Chris didn't have time to absorb this, to think through options. He just acted. "Prepare to undock the command module! Let's jettison whatever's left back there before power goes out again!"

At that moment, they were plunged into deep blackness once more. Each of them knew without needing confirmation that it would be the last time the ship's interior would ever see light. The Ares continued to spin, faster and faster, rotating like a rotisserie chicken. Chris swallowed repeatedly to avoid vomiting in his helmet—a dangerous proposition since his helmet was sealed. He could feel blood rushing to his head, and he hoped the others were faring better.

But then, it didn't really matter at this point.

It was over. The mission. The ship. Their lives. All of it was dying, reaching the ultimate ending, and nothing would stop it. All they could do was try to hold on as long as possible.

The g-forces grew more powerful than ever, pressing Chris into his seat back, and threatening to thrust all three of them into unconsciousness. Chris felt a wave of weariness wash across him.

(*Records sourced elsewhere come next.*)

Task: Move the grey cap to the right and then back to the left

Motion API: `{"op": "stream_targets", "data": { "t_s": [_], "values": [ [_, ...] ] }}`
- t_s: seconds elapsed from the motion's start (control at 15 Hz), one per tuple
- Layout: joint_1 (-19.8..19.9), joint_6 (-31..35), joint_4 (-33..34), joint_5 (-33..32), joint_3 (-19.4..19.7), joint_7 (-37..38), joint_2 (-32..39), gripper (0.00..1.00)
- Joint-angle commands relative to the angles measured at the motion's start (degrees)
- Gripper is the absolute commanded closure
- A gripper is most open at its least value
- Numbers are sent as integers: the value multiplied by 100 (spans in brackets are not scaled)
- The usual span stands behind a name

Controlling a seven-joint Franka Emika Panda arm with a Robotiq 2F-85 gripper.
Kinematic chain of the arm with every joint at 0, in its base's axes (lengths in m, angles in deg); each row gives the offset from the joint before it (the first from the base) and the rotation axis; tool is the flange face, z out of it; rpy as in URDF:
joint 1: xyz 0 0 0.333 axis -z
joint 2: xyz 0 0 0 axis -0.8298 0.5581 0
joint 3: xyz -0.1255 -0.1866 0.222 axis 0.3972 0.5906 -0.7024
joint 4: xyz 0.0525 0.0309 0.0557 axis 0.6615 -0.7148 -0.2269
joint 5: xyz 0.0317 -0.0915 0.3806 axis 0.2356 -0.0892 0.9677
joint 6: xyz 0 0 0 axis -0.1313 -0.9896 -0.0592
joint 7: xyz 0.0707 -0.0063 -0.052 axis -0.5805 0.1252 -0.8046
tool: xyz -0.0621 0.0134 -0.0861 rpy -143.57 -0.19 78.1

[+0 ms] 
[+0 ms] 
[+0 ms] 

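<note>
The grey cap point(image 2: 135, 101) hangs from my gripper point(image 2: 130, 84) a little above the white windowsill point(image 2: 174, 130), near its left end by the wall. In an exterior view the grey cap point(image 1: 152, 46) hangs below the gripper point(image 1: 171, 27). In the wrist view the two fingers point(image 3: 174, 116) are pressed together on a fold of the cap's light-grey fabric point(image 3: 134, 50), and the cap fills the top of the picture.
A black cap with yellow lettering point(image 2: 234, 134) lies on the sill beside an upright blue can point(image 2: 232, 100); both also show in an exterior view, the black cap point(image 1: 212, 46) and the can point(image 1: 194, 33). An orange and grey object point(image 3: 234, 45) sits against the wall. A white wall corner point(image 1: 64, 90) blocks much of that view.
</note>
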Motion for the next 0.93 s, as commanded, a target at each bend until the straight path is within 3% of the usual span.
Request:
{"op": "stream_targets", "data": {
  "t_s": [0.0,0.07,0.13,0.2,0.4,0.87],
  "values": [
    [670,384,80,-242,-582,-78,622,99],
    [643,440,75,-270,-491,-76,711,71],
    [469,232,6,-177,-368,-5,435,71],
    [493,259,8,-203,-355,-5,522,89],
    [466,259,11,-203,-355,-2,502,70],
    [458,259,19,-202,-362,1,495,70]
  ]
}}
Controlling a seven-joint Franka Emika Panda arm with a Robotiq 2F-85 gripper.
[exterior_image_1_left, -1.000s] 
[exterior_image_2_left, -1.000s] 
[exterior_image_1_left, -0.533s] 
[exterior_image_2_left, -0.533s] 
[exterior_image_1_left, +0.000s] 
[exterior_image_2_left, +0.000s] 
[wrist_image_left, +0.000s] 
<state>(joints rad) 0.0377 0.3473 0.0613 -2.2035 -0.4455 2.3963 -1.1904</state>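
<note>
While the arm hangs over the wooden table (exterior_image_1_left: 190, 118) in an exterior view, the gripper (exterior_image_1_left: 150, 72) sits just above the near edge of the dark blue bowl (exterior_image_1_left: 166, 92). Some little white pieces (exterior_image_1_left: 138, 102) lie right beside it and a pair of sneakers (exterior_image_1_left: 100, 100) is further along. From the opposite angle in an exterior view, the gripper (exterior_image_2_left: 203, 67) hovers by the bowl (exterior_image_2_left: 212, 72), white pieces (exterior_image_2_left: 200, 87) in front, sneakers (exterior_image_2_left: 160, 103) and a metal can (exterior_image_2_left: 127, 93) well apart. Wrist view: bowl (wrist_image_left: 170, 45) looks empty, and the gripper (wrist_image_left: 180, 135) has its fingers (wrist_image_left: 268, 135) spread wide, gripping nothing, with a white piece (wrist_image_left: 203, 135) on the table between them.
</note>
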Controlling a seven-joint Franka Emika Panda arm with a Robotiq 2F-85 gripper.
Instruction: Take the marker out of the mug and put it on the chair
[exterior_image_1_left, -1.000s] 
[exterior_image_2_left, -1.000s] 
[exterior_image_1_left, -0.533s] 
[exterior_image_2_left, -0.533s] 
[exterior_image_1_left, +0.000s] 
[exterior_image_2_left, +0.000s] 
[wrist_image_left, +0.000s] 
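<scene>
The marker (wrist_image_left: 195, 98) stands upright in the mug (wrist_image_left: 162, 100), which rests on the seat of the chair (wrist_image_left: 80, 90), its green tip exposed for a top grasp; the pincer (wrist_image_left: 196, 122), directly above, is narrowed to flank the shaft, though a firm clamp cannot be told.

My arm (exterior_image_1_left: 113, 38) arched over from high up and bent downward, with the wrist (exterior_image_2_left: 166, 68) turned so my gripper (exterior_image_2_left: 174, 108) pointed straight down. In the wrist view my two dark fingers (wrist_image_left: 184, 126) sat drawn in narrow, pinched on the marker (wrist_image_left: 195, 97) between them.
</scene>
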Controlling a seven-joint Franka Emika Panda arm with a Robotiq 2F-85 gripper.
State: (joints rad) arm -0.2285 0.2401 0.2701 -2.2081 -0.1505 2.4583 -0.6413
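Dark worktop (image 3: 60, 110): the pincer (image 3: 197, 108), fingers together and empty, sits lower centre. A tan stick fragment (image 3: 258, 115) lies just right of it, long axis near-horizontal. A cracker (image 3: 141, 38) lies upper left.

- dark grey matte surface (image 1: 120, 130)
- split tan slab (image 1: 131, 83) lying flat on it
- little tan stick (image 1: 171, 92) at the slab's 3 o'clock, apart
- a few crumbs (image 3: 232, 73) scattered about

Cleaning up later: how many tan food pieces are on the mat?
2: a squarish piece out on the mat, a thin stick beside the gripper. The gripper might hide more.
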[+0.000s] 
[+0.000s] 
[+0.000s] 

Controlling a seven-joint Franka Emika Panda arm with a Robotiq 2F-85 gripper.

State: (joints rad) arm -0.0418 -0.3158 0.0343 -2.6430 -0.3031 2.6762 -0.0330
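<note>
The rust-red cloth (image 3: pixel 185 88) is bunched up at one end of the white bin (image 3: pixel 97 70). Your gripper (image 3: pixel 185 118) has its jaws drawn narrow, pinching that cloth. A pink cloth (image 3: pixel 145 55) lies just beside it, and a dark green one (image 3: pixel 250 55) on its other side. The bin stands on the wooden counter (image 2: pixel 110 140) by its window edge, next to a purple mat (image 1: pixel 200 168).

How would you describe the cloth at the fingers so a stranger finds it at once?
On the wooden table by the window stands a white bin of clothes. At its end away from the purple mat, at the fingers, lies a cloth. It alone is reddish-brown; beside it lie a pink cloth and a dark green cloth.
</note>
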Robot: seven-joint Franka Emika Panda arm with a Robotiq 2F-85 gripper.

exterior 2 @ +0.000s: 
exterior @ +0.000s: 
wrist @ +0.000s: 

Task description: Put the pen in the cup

It was a very inviting exhaustion, but he was too well trained to embrace it so easily.

He blinked the sweat back, holding tight to his armrests even as he realized the bolts and welds of his seat were slowly being shaken loose by the ship's catastrophic bucking, spinning, and trembling.

With the sound of the ship roaring around him, consoles about to melt, and his seat ready to rip free and send him flying, he called out, "Anybody still conscious?"

"Still with you" came Trisha's voice, though it was faint. He tried to look at her but couldn't escape the gravity enough to swivel his head. All he could do was stare forward into the blackness that still surrounded the ship.

Are we headed for home? Are we someplace else? Did something swallow us whole and that's why we can't see anything?

What is out there?

He felt heat radiating through the hands of his suit from where they touched the arms of his metal chair. He closed his eyes; the heat was making it hard to keep them open anyway.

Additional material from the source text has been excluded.